Introduction
Designing a publish-subscribe (pub/sub) messaging system is a complex distributed systems problem that tests your ability to build low-latency, real-time messaging infrastructure. The system must support publishers sending messages to topics and subscribers receiving those messages in near real-time, with the key characteristic that messages are ephemeral—they are lost if no subscribers are currently listening.
This post provides a detailed walkthrough of designing a pub/sub system, covering key architectural decisions, topic routing, connection management, ephemeral delivery guarantees, hot-topic handling, backpressure, and horizontal scaling.
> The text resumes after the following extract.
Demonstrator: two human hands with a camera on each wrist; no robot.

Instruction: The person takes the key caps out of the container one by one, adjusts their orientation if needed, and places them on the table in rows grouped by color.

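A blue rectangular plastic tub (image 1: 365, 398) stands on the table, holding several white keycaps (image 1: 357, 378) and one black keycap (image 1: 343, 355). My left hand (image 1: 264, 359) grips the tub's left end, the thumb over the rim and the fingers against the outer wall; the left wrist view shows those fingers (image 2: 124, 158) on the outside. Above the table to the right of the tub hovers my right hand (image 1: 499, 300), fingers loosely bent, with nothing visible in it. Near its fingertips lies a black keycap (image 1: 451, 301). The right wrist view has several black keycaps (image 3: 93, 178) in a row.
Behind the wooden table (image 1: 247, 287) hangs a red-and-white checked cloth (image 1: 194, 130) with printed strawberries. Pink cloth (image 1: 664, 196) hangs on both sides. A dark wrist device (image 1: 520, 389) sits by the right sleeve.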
This is a common system design interview question that tests your understanding of distributed systems, WebSocket connections, message fan-out, and real-time communication patterns.
Table of Contents
- Problem Statement
- Requirements
- Capacity Estimation
- Core Entities
- API
- Data Flow
- High-Level Design
- Deep Dive
- What Interviewers Look For
- Summary
Problem Statement
Design a publish-subscribe messaging system where:
- Publishers can send messages to topics
- Subscribers can listen to topics and receive messages in real-time
- Messages are ephemeral—lost if no subscribers are currently listening
- Low-latency delivery to connected subscribers
- Support for topic management and permissions
- Handle hot topics with many subscribers
- Support horizontal scaling
Scale Requirements:
- 1M+ concurrent subscribers
- 100K+ topics
- 1M+ messages per second
- < 50ms message delivery latency (P95)
- Support topics with 100K+ subscribers
- Handle connection churn (frequent connect/disconnect)
Key Characteristics:
- Ephemeral Delivery: Messages only delivered to currently connected subscribers
- At-Most-Once: Messages may be lost (no durability)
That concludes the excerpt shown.